━━ GIVEN DATA
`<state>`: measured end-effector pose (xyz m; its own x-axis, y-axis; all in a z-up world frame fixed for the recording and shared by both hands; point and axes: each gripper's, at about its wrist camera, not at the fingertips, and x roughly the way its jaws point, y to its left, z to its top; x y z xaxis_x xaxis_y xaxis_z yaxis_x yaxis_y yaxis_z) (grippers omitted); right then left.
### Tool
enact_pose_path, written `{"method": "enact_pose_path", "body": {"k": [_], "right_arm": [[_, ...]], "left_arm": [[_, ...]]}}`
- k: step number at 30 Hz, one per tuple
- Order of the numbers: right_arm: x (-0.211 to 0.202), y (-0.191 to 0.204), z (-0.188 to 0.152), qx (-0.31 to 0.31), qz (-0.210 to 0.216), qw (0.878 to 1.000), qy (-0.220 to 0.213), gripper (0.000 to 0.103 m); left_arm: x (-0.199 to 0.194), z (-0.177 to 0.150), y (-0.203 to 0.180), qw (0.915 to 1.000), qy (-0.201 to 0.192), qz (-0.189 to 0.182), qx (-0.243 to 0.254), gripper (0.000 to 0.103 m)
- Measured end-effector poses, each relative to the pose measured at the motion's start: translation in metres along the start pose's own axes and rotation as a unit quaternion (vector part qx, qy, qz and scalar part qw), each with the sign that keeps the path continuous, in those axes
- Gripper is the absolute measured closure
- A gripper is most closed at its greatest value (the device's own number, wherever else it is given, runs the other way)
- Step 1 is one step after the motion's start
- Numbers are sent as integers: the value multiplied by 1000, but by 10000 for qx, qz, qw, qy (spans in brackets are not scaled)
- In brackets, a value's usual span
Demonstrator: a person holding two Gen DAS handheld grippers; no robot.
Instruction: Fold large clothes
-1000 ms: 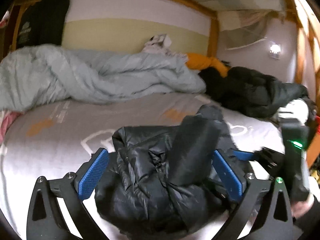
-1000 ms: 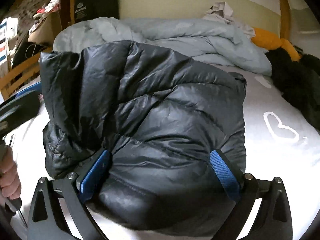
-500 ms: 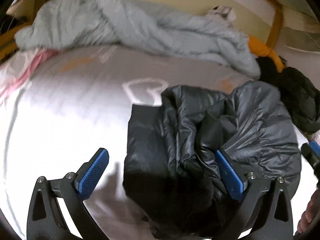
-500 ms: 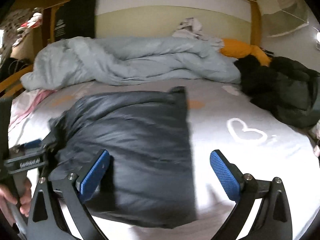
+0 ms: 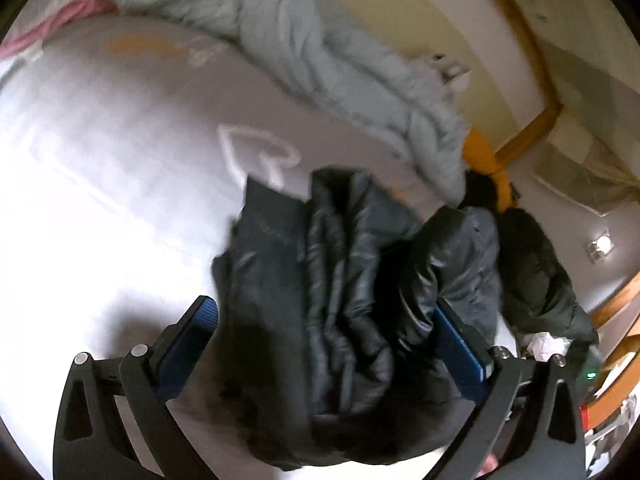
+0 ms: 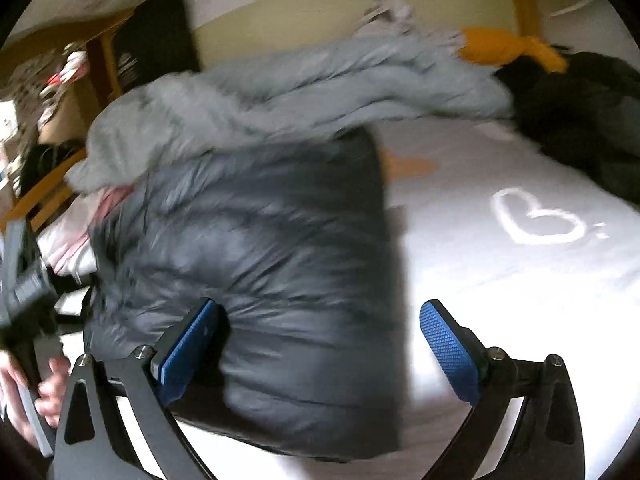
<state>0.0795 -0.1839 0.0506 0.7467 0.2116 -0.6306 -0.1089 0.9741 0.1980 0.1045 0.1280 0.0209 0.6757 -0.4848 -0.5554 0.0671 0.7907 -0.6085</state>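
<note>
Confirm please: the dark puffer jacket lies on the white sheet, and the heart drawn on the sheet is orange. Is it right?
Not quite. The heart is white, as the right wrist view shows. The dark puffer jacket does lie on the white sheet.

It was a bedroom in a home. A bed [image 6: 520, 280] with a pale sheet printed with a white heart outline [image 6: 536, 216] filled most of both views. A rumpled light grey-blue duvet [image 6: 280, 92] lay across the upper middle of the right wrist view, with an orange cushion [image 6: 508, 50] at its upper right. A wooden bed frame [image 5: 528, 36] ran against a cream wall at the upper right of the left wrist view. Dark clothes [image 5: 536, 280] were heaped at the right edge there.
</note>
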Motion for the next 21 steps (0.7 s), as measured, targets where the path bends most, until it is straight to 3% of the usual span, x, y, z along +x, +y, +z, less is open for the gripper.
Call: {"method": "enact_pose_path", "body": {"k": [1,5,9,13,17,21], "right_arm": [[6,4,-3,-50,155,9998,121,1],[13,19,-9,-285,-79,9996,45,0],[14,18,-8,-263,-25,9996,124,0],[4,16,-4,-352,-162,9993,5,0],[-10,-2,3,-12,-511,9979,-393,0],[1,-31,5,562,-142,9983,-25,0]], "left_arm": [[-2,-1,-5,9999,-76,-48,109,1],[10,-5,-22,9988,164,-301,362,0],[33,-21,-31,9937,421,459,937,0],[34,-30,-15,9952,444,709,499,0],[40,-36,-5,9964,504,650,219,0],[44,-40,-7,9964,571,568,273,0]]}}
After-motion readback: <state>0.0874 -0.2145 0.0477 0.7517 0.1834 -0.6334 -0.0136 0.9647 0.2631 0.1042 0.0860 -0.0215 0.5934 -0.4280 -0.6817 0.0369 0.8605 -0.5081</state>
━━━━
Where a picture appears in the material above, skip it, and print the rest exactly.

EXPECTED OUTPUT –
`<state>`: measured end-effector pose (xyz m; its own x-axis, y-axis; all in a z-up world frame fixed for the recording and shared by both hands; point and axes: each gripper's, at about its wrist camera, not at the fingertips, and x roughly the way its jaws point, y to its left, z to its top; x y z xaxis_x xaxis_y xaxis_z yaxis_x yaxis_y yaxis_z) (grippers omitted); right then left.
### Tool
enact_pose_path, written `{"method": "enact_pose_path", "body": {"k": [_], "right_arm": [[_, ...]], "left_arm": [[_, ...]]}}`
- k: step number at 30 Hz, one per tuple
- Order of the numbers: right_arm: x (-0.211 to 0.202), y (-0.191 to 0.204), z (-0.188 to 0.152), qx (-0.31 to 0.31), qz (-0.210 to 0.216), qw (0.878 to 1.000), qy (-0.220 to 0.213), gripper (0.000 to 0.103 m); left_arm: x (-0.199 to 0.194), z (-0.177 to 0.150), y (-0.203 to 0.180), qw (0.915 to 1.000), qy (-0.201 to 0.192), qz (-0.189 to 0.182), qx (-0.243 to 0.254), gripper (0.000 to 0.103 m)
- Measured end-effector poses, each relative to the pose measured at the motion's start: translation in metres along the start pose's own axes and rotation as a unit quaternion (vector part qx, qy, qz and scalar part qw), each with the sign that keeps the path continuous, in those axes
- Gripper is the absolute measured closure
- A gripper is most closed at its greatest value (the device's own number, wherever else it is given, runs the other way)
- Step 1 is one step after the motion's start
- Numbers are sent as integers: the value multiplied by 1000, but by 10000 for qx, qz, qw, qy (spans in brackets are not scaled)
- In brackets, a value's usual span
Demonstrator: a person holding two Gen DAS handheld grippers; no robot.
Instruction: Fold large clothes
-1000 ms: 
-1000 ms: 
-500 ms: 
-500 ms: 
+0 ms: 
+0 ms: 
<state>0.0795 -0.1839 0.0506 0.7467 0.2116 -0.6306 -0.1089 0.9741 0.1980 0.1045 0.1280 0.0209 0.6757 -0.4848 -0.5554 0.0671 0.7907 -0.6085</state>
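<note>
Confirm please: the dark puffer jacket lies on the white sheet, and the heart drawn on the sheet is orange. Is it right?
Not quite. The heart is white, as the right wrist view shows. The dark puffer jacket does lie on the white sheet.

It was a bedroom in a home. A bed [image 6: 520, 280] with a pale sheet printed with a white heart outline [image 6: 536, 216] filled most of both views. A rumpled light grey-blue duvet [image 6: 280, 92] lay across the upper middle of the right wrist view, with an orange cushion [image 6: 508, 50] at its upper right. A wooden bed frame [image 5: 528, 36] ran against a cream wall at the upper right of the left wrist view. Dark clothes [image 5: 536, 280] were heaped at the right edge there.
</note>
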Motion for the next 21 steps (0.7 s), as measured, targets where the path bends most, until it is straight to 3% of the usual span, x, y, z along +x, +y, +z, less is open for the gripper.
Call: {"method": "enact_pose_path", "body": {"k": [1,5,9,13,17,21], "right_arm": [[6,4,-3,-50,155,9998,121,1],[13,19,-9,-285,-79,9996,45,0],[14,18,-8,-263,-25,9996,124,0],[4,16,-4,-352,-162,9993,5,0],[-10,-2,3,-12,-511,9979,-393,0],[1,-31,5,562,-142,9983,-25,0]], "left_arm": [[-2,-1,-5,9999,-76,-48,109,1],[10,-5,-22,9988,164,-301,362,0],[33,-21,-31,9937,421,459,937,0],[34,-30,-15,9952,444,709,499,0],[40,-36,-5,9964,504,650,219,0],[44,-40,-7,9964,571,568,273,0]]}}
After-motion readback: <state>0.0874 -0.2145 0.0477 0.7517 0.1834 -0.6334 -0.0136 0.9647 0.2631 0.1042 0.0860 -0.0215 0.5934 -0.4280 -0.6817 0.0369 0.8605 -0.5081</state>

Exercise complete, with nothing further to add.